Biologics such as monoclonal antibodies and fusion proteins have swiftly evolved as a cornerstone in modern medicine. Unlike small molecule drugs, the unique molecular structure, relatively large size of biologics and their susceptibility for degradation in the gastrointestinal tract typically preclude oral administration [1]. Thus, biologics are predominantly given as intravenous (IV) injections although some products do provide the option of subcutaneous (SC) injection as an alternative route of drug delivery. While IV administration allows precise control of drug delivery directly into the blood, it necessitates long visits to healthcare facilities, leading to a significant burden on patients and healthcare systems.

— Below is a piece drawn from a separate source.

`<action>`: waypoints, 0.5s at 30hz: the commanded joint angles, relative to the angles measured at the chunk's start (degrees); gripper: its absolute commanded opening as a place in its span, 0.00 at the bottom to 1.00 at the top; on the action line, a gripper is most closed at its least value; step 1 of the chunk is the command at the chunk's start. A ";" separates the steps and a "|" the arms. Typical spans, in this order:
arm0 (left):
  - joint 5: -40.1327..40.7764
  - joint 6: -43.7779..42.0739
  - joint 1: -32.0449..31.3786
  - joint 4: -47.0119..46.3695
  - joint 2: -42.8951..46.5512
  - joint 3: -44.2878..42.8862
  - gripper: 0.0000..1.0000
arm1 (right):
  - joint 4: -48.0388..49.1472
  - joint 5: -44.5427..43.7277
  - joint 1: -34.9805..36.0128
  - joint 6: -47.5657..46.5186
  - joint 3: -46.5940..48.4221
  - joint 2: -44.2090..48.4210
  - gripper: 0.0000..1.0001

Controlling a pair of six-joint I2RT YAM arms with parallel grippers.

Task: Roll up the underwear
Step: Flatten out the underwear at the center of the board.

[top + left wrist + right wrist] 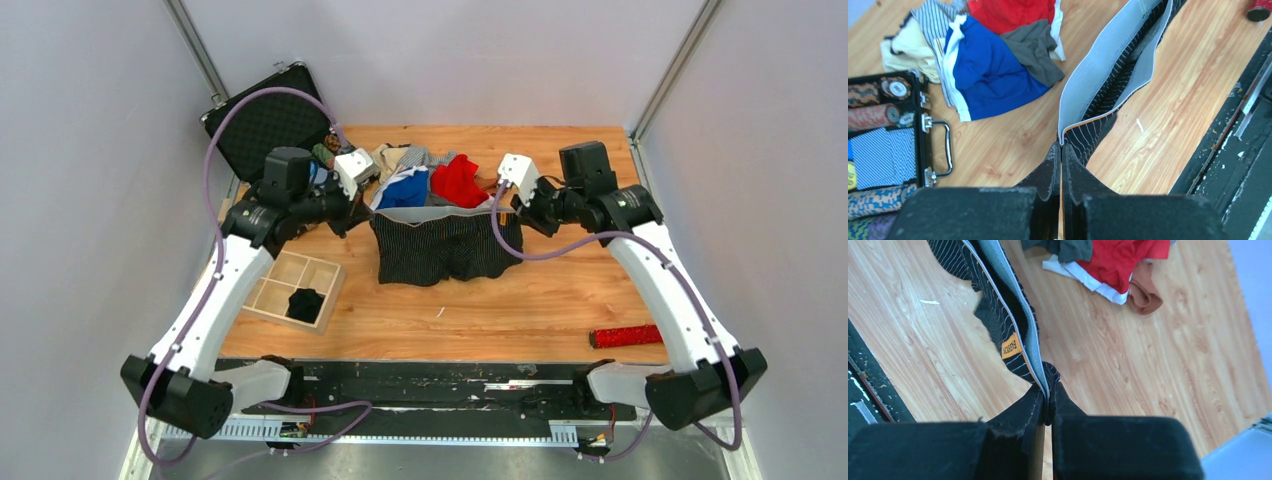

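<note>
Black-patterned underwear (445, 250) with a grey waistband hangs stretched between my two grippers above the table's middle. My left gripper (362, 203) is shut on the waistband's left corner (1061, 141). On the other side my right gripper (517, 204) is shut on the waistband's right corner (1048, 382), beside an orange label (1011, 346). The lower hem rests on the wood. Behind it lies a pile of other underwear (425, 178): blue with white trim (985, 70), red (1118, 257), grey, beige and brown pieces.
An open black case (268, 120) with poker chips (878, 117) stands at the back left. A wooden divided tray (292, 288) holding a black roll sits front left. A long red stick (625, 336) lies front right near the table's black front edge.
</note>
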State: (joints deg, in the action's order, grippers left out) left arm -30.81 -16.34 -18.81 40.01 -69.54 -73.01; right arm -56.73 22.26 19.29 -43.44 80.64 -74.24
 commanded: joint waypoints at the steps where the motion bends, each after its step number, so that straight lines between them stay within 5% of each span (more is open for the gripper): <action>1: -3.17 -0.39 0.09 -0.09 5.49 -1.10 0.00 | -4.45 -2.82 3.04 1.59 3.58 5.29 0.00; 15: -4.07 -4.24 0.01 7.07 9.31 -3.16 0.00 | -11.14 -4.61 5.50 9.00 6.99 9.80 0.00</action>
State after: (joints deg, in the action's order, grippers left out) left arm -33.19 -19.62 -18.81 45.23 -61.76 -74.00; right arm -66.00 18.26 24.43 -37.47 84.77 -66.85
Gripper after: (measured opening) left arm 0.007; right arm 0.057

In addition to this, people in remote areas and developing nations often do not have access to the clinics making it further difficult for them to receive treatment of biologics that are predominantly given as IV administration. SC injections are either administered at a clinic or can be self‐administered. In recent years, many biologics have been designed for SC administration because of this benefit and improved patient compliance [2]. Even so, some SC dosed biologics often require frequent dosing, resulting in a high patient burden and gaps in care or no access to treatment for some patients [2, 3].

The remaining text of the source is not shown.